The Concept of Adaptation

Posted by
CAKE TeamPublished
Abstract
Adaptation (i.e., actions that reduce the harms caused by climate change) is widely recognized as one of two pillars of climate action, along with mitigation (i.e., actions that reduce the concentrations of greenhouse gases which cause climate change). Action to date in both pillars is widely recognized as insufficient.
This article argues that a major source of this deficiency of adaptation is ambiguity in the concept of adaptation, which hinders planning and implementation of action. The review traces the origins and consequences of this ambiguity and examines three major conceptual obstacles: the unclear relationship between adaptation and mitigation, the tendency to define adaptation by listing distinct types that are not directly comparable and hence difficult to measure, and a persistent separation of short-term and long-term perspectives that limits the ability to build from current action to transformation. The article identifies recent efforts that have addressed these obstacles, although new areas of concern have emerged, particularly maladaptation and Loss and Damage.
Summary Points:
- The concept of adaptation has a very long history and a more recent expansion, following its entry into the space of climate research and action along with mitigation in the late 1980s, close in time to the formation of two key institutions, the Intergovernmental Panel on Climate Change (IPCC) and the United Nations Framework Convention on Climate Change (UNFCC).

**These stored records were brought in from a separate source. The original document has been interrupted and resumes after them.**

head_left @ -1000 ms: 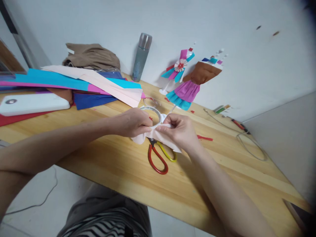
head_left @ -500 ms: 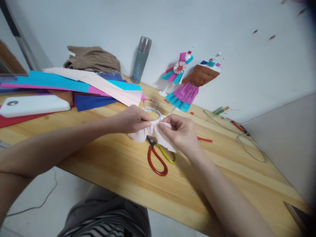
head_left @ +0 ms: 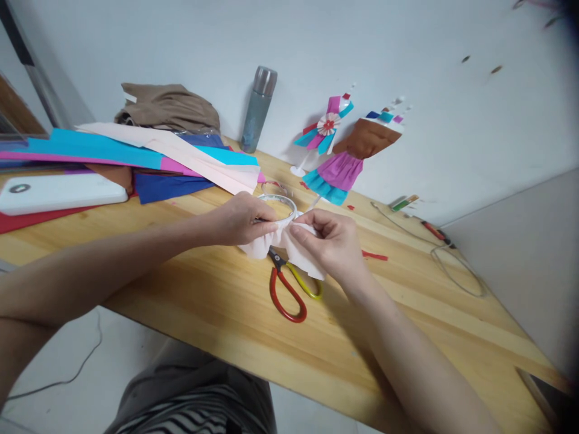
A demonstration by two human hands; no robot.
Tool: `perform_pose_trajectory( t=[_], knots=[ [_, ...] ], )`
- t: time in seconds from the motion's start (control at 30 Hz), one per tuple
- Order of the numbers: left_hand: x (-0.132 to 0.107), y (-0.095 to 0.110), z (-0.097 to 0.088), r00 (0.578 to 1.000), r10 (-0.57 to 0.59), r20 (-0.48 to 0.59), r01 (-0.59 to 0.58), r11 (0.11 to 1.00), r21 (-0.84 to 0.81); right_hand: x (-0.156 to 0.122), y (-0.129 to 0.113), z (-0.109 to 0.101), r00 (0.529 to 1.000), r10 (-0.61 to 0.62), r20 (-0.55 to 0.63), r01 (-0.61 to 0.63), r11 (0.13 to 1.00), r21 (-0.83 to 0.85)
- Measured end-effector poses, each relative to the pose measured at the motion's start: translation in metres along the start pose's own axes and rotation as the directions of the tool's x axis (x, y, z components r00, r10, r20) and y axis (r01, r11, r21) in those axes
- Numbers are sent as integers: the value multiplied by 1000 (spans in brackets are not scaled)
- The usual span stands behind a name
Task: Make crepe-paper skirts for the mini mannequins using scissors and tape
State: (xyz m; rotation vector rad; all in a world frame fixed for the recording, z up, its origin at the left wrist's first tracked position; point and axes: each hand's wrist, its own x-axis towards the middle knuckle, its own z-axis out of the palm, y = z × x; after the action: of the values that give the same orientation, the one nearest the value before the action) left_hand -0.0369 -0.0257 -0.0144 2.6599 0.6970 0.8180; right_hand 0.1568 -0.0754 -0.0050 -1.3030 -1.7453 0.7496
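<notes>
My left hand (head_left: 251, 218) pinches a white ring, which looks like a roll of tape (head_left: 292, 205), together with the edge of a pale pink crepe-paper strip (head_left: 305, 256). The strip hangs in gathered folds along the near side of the ring. On the right, the thumb and fingers of my right hand (head_left: 330, 238) are closed on the same strip, close to the ring. Scissors (head_left: 288, 295) with one red and one yellow handle lie on the table below; the paper covers part of them.
Behind my hands stand a pink-and-blue paper dress figure (head_left: 341, 172), a smaller figure with a rosette (head_left: 329, 125) and a grey flask (head_left: 259, 111). Coloured paper sheets (head_left: 108, 147) and a white power bank (head_left: 63, 193) lie left. A cable (head_left: 456, 280) loops on the right.
The ring has tilted slightly and shows a little more of its opening. Both hands keep their grip in nearly the same place; the view has shifted slightly.
</notes>
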Motion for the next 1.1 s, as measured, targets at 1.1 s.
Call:
perform_pose_trajectory(
  t=[1.1],
  knots=[
    [0,9,-9,986,93,139,-67,980,-186,8,4,-8,933,302,195,-350,886,303]
  ],
)
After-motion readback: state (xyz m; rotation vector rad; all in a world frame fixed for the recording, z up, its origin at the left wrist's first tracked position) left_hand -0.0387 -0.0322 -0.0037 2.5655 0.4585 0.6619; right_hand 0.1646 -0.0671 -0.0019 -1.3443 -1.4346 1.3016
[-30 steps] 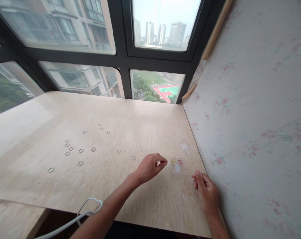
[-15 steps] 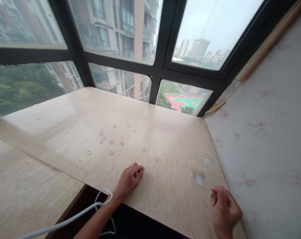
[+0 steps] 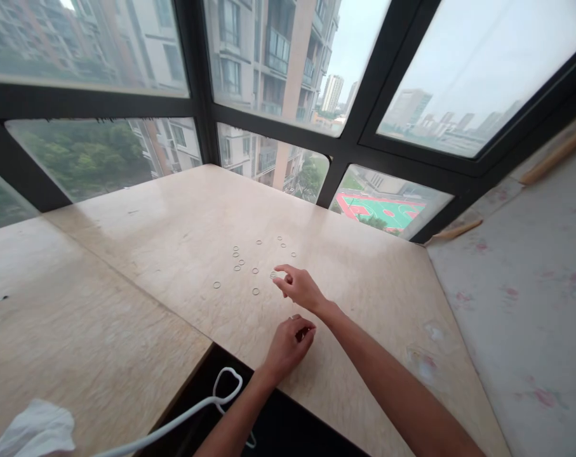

- The concept of adaptation forms part of a larger global set of frameworks of environmental governance and sustainable development.
- The widely recognized insufficiency of climate adaptation arises from three key conceptual ambiguities that both reflect and contribute to the contentious nature of climate policy and politics and that exacerbate delays in climate action.
- The first ambiguity is the unclear relation between adaptation and mitigation, which can present the two concepts as rivals rather than as complements.
- The second ambiguity is the difficulty of providing a succinct definition of adaptation that would support measurement of adaptation and assessment of effectiveness; instead, definitions tend to be taxonomic, providing lists of distinct types of adaptation that are not directly comparable.
- The third ambiguity is a separation of climate action into actions on short-term and long-term horizons, leaving a “missing middle ground” of intermediate horizons; as a result, there has been little research on the ways that short-term action can promote movement toward long-term goals.
- Several important new concepts have entered into the discussions around adaptation, including terms that emphasize enablers of progress, such as resilience, transformation, and pathways, and others that emphasize obstacles to progress, such as maladaptation and Loss and Damage; the former are termed here “orderly narratives” and the latter “critical narratives.”
- The growing sense of urgency in recent years, particularly following the 2015 Paris Agreement and the IPCC’s Special Report on 1.5°C Warming, has led to expanded discussions of the concept of adaptation and to greater activity; positive elements include discussion of adaptation pathways, major advances in measurement of adaptation, and an international consensus around the global goal on adaptation, though accelerated action remains especially important
Citation
Orlove, B. (2022). The Concept of Adaptation. Annual Review of Environment and Resources, 47: 535–81.